**Exercise description:**
Looking at the listing below, retype exactly the lines starting at the one containing "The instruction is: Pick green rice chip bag" and ending at the one containing "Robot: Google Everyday", both included, and nothing else.

**Provided material:**

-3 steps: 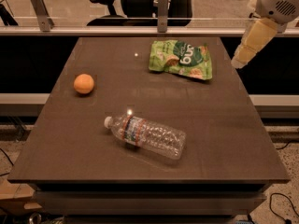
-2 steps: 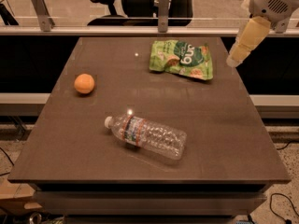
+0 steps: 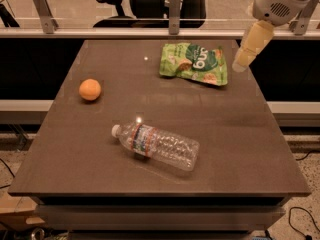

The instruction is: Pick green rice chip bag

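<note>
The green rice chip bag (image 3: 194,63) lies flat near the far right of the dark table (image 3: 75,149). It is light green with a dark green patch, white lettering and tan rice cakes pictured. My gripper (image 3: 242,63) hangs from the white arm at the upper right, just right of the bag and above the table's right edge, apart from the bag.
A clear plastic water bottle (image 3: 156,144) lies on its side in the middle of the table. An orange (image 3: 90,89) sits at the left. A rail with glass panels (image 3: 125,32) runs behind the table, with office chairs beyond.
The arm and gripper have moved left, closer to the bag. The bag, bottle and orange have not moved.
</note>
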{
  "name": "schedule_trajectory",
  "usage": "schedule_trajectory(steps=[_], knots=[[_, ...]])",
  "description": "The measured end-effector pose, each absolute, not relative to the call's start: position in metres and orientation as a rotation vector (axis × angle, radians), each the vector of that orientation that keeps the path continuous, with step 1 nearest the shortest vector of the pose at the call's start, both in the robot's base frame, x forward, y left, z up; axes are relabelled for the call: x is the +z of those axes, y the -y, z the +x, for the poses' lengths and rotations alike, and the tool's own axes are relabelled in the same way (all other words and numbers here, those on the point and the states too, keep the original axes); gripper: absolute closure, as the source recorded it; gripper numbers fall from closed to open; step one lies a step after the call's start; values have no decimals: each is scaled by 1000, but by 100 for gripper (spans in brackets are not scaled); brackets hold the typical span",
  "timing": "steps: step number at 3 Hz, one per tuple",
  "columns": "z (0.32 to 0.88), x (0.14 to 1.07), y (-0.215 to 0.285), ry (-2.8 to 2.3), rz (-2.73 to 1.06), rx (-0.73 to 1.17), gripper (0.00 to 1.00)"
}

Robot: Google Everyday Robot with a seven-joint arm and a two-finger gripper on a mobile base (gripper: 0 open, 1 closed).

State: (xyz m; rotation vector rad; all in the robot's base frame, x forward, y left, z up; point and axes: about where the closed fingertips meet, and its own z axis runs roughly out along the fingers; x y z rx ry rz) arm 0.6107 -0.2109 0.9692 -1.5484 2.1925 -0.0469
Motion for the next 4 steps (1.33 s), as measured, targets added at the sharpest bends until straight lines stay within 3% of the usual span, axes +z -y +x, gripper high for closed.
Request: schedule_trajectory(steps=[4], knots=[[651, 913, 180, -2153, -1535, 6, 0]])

**Output for this task:**
The instruction is: Pick green rice chip bag

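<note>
The green rice chip bag (image 3: 194,63) lies flat near the far right of the dark table (image 3: 75,149). It is light green with a dark green patch, white lettering and tan rice cakes pictured. My gripper (image 3: 242,63) hangs from the white arm at the upper right, just right of the bag and above the table's right edge, apart from the bag.
A clear plastic water bottle (image 3: 156,144) lies on its side in the middle of the table. An orange (image 3: 90,89) sits at the left. A rail with glass panels (image 3: 125,32) runs behind the table, with office chairs beyond.
The arm and gripper have moved left, closer to the bag. The bag, bottle and orange have not moved.
</note>
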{
  "name": "schedule_trajectory",
  "usage": "schedule_trajectory(steps=[_], knots=[[_, ...]])",
  "description": "The measured end-effector pose, each absolute, not relative to the call's start: position in metres and orientation as a rotation vector (axis × angle, radians), each the vector of that orientation that keeps the path continuous, with step 1 nearest the shortest vector of the pose at the call's start, both in the robot's base frame, x forward, y left, z up; axes are relabelled for the call: x is the +z of those axes, y the -y, z the +x, for the poses' lengths and rotations alike, and the tool's own axes are relabelled in the same way (all other words and numbers here, those on the point and the states too, keep the original axes); gripper: absolute closure, as the source recorded it; gripper numbers fall from closed to open; step one lies a step after the call's start; values have no decimals: each is scaled by 1000, but by 100 for gripper (spans in brackets are not scaled); brackets hold the typical span",
  "timing": "steps: step number at 3 Hz, one per tuple",
  "columns": "z (0.32 to 0.88), x (0.14 to 1.07), y (-0.215 to 0.285), ry (-2.8 to 2.3), rz (-2.73 to 1.06), rx (-0.73 to 1.17), gripper (0.00 to 1.00)"
}

Robot: Google Everyday Robot with a seven-joint arm and a two-finger gripper on a mobile base (gripper: 0 open, 1 closed).

No more work is needed on this answer.